Most stocks trading on the TSX Index that pay dividends typically make those dividend payments about once a quarter or once every three months. However, there are some other listings that will pay their dividends more frequently than that. Most of those listings are structured as real estate investment trusts (REITS), but there are still a few exceptions out there.
Here are two stocks that pay monthly dividends and that aren’t REITs. With a $100,000 initial investment, they could net you a cool $1,000 in monthly passive income from your Registered Retirement Savings Account (RRSP).
Chemtrade Logistics Income Fund (TSX:CHE.UN) operates a diversified chemicals business, providing industrial products and services to customers throughout North American markets.
Through its Sulphur Products & Performance Chemicals division, Chemtrade is a leading processor of spent acid from the petroleum refining industry as well as the largest producer of ultra pure sulphuric acid used by the electronics industry.

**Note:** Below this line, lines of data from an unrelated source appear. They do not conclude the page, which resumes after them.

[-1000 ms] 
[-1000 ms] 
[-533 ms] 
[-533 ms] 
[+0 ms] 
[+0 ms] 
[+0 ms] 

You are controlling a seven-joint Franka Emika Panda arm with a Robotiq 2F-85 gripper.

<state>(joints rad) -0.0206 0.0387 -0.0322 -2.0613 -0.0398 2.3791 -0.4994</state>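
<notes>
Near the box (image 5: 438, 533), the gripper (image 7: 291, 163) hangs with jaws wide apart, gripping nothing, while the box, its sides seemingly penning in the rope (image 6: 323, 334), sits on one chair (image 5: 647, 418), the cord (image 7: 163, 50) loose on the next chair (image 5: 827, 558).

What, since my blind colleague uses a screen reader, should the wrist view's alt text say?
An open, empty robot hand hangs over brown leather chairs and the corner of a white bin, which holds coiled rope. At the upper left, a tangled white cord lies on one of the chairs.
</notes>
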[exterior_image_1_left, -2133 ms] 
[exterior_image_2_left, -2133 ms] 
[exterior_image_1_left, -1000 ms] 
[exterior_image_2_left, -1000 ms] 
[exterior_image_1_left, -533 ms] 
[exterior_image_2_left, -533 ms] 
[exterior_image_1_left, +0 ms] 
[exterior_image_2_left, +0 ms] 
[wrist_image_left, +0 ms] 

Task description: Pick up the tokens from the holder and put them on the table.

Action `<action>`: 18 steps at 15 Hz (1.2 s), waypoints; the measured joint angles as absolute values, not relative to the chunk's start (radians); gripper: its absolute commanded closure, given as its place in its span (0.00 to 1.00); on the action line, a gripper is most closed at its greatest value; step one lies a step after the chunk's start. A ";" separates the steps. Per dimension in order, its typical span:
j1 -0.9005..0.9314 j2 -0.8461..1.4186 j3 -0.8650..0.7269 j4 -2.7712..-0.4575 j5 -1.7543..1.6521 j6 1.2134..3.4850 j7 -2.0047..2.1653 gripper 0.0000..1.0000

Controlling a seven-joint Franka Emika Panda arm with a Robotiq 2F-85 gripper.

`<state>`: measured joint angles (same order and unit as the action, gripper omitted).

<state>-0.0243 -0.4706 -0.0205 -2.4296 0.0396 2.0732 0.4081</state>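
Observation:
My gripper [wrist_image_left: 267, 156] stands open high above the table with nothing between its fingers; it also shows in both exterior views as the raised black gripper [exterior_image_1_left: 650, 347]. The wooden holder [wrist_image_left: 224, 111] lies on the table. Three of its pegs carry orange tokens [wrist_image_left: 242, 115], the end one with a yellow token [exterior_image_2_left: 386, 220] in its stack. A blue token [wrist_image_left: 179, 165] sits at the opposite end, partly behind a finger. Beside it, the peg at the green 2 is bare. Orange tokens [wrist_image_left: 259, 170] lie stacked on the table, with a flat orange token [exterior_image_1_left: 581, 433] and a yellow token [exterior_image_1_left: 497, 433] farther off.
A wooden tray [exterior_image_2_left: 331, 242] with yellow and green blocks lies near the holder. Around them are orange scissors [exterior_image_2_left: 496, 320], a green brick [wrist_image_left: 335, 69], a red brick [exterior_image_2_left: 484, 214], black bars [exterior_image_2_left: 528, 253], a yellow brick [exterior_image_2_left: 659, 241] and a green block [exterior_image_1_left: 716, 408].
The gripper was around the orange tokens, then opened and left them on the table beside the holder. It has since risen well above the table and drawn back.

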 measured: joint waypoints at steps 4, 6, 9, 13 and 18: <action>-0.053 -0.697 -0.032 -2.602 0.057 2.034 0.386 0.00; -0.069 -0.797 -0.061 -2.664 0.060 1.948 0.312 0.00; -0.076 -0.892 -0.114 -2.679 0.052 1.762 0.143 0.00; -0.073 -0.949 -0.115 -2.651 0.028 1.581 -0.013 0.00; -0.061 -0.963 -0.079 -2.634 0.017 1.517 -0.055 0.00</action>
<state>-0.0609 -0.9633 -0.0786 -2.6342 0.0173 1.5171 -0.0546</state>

Meanwhile, through its Water Solutions and Specialty Chemicals division, CHE manufactures and sells water treatment solutions to municipal and industrial clientele, while its Electrochemicals segment also helps manufacture agents used in by pulp and paper mills.
CHE stock currently pays its shareholders $0.10 each month, which works to a 13.1% annual dividend yield — one of the highest payouts you’ll find anywhere on the TSX Index these days.
Unlike Chemtrade, which is faced with the unfortunate challenge of having to continually manage its exposure to changing chemicals prices, a company like Inter Pipeline (TSX:IPL) has the advantage that as much as 70% of its earnings before interest, taxes, depreciation, and amortization (EBITDA) come from cost-of-service and fee-based contracts.
That element goes a long way in providing the company with added flexibility, whereby it can use any surplus cash flows from favourable swings in commodity prices to invest in profitable growth projects like its Heartland Complex, Canada’s first integrated propane dehydrogenation and polypropylene complex.
The Heartland Complex, which is expected come into service sometime in late 2021, comes with a price tag in the neighbourhood of $3.5 billion but is expected to add up to $500 million in annual EBITDA by the time all is said and done.
Investors should expect that once the Heartland Complex is complete, IPL’s leverage metrics should revert to more normal levels, but until then, this is still an investment-grade company with strong access to capital markets and a sustainable dividend profile offering still untapped growth potential.
The dividend is a monthly $0.1425 payout, working out to $1.71 annually and an 8.63% yield as of Monday’s closing price.
Foolish bottom line
Taken together, these two investments yield an average of 10.87% annually, or just shy of 1% per month.
Allocating a slightly larger weight to the higher-yielding CHE stock could yield investors as much as 1% per month, or $1,000 on a $100,000 investment.
Readers will, of course, need to check with a registered financial advisor to find out if such an allocation would make sense for them within their unique risk and return objectives, but needless to say, those looking to add some additional yield to their portfolios may want to take a hard look at these two monthly dividend stocks.